▶ WHAT YOU HAVE TO DO:
Please return the lines below verbatim, beginning at the one that has "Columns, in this" and stopping after the one that has "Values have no", and add no other lines.

▶ GIVEN MATERIAL:
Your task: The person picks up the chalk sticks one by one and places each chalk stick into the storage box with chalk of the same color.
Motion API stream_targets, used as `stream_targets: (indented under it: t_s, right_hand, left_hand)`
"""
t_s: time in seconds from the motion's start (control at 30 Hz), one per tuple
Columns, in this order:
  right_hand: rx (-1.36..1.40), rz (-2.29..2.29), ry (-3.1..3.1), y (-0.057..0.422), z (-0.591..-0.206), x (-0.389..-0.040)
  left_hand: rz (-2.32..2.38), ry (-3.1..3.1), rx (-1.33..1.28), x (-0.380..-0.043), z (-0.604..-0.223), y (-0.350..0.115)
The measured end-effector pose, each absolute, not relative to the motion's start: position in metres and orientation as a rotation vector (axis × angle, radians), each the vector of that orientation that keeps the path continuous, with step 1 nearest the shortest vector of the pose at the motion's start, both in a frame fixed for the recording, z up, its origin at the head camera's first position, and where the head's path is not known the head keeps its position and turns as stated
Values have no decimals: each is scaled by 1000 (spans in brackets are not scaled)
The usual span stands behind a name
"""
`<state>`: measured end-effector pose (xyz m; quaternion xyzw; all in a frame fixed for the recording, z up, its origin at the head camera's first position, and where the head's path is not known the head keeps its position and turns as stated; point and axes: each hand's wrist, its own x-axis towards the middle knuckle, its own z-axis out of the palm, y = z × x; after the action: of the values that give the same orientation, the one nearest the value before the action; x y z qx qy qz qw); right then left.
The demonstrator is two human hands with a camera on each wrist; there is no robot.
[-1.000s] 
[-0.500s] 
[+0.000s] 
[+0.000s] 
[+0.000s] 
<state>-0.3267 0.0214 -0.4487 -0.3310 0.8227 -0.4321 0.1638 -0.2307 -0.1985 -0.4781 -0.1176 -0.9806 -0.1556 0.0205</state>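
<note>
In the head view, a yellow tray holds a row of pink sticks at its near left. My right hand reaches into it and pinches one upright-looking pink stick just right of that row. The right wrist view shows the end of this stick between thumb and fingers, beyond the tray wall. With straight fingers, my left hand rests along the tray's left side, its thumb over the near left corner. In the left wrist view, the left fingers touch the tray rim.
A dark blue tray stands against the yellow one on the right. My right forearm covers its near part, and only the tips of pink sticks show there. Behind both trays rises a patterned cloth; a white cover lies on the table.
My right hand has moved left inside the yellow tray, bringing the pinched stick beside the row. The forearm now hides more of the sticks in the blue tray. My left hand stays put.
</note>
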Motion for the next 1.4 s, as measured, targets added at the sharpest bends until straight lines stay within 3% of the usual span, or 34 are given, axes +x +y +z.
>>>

▶ THE COMPLETED TASK:
Columns, in this order:
  right_hand: rx (-1.36..1.40), rz (-2.29..2.29), ry (-3.1..3.1), y (-0.057..0.422), z (-0.591..-0.206), x (-0.389..-0.040)
  left_hand: rz (-2.32..2.38), ry (-3.1..3.1), rx (-1.33..1.28), x (-0.380..-0.043), z (-0.604..-0.223), y (-0.350..0.115)
The measured end-effector pose, each absolute, not relative to the motion's start: position in metres and orientation as a rotation vector (axis × angle, radians), each the vector of that orientation that keeps the path continuous, with step 1 nearest the shortest vector of the pose at the motion's start, both in a frame fixed for the recording, z up, its origin at the head camera's first position, and where the head's path is not known the head keeps its position and turns as stated
Values have no decimals: each is scaled by 1000 (spans in brackets are not scaled)

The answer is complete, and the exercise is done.